Начав заниматься неолитом и приехав в Переславль, вот так, спускаясь на лодке по реке, я открывал новые и новые стоянки. Почти на всех песчаных мысах виднелись остатки неолитических поселений. В обрывах над водой чернели полосы культурного слоя. То там, то здесь из него высовывались черепки и куски кремня. Я не мог пройти мимо даже самого маленького черепка. Каждая новая находка, каждый новый наконечник стрелы из желтого, красного или лилового кремня, каждый скребок рождали удивление и восторг.
Через это проходит каждый археолог. Путь в науку похож на длинную лестницу со множеством ступеней, по которой равнодушно шагать могут только ограниченные люди.
Одно из первых чувств, приобщающих молодого археолога к будущей работе, к истории, — это тот восторг, который поднимается в нем, когда в его руке впервые оказывается такой вот кусочек давным-давно исчезнувшего мира. С годами это чувство притупляется, но никогда не проходит полностью. Оно особенно сильно в юности. Ты сам еще молод, тебе недавно исполнилось двадцать лет или даже не исполнилось, а на твоей ладони лежит кремневый нож или кусок сосуда, который сделал человек пять тысяч лет тому назад. Пять тысячелетий — и двадцать лет! От ощущения огромности времени невольно кружится голова. И не один кусочек — их много. Ты вглядываешься в них до боли в глазах, хочешь понять, какие тайны они несут в себе, но черепки молчат. Заговорят они потом, значительно позже. И сейчас, в сущности, тебе важен не сам предмет, а время, которое в нем как бы заключено.

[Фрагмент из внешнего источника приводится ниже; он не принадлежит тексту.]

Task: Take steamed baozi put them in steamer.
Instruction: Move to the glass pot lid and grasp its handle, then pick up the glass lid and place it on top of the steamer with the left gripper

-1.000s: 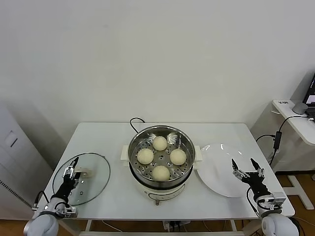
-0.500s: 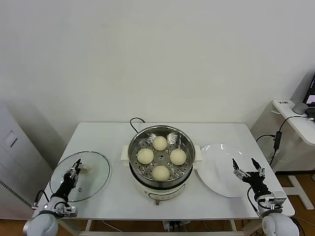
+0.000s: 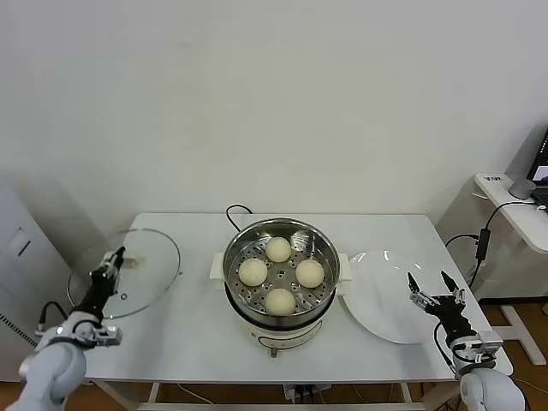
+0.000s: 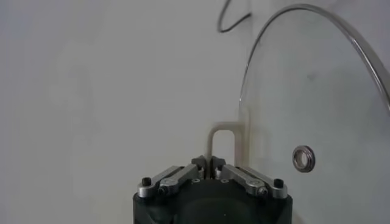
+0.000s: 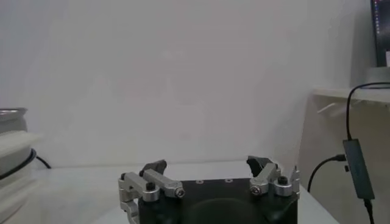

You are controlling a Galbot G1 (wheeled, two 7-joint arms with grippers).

Уже значительно позднее — когда приходят опыт и знание, когда вещи перестают быть разрозненными предметами, превращаясь скорее в символы, свидетельства сложных исторических процессов, указывающих путь племен и судьбы культур, — странствуя по лесам и рекам, ведя раскопки, ты оказываешься свидетелем событий, которые не могли понять и уловить даже их современники. В спокойной зелени болот ты слышишь плеск волн умершего озера. На пустых буграх поднимаются перед тобою небольшие хижины и вигвамы рыболовов. Сквозь сизый вечерний туман ползет дым костров. И даже мелкие угли, которые собирают на раскопе рабочие, обжигают тебя горячим огнем прошлого.
Ты научаешься видеть сквозь современный пейзаж тот, древний, угадываешь русла давно высохших и заросших ручьев и речек, слышишь плеск рыбы и чувствуешь, как бьется она на конце костяной остроги, предвидишь судьбы людей и их потомков на протяжении тысячелетий.
На первый взгляд это фантазия. На самом деле — наука.
Чтобы понимать закономерности истории и предугадывать их, понимать язык вещей, надо понимать и чувствовать тех людей, историей которых ты занимаешься. Их жизнь можно описать. Но по-настоящему понять ее и разобраться в ней можно, только почувствовав изнутри. Так изнутри, как этнограф вживается в быт исследуемого им племени, я проникал в неолит, становясь попеременно то рыбаком, изучающим повадки рыб, то охотником, который читает у водопоя и на звериной тропе жизнь обитателей леса.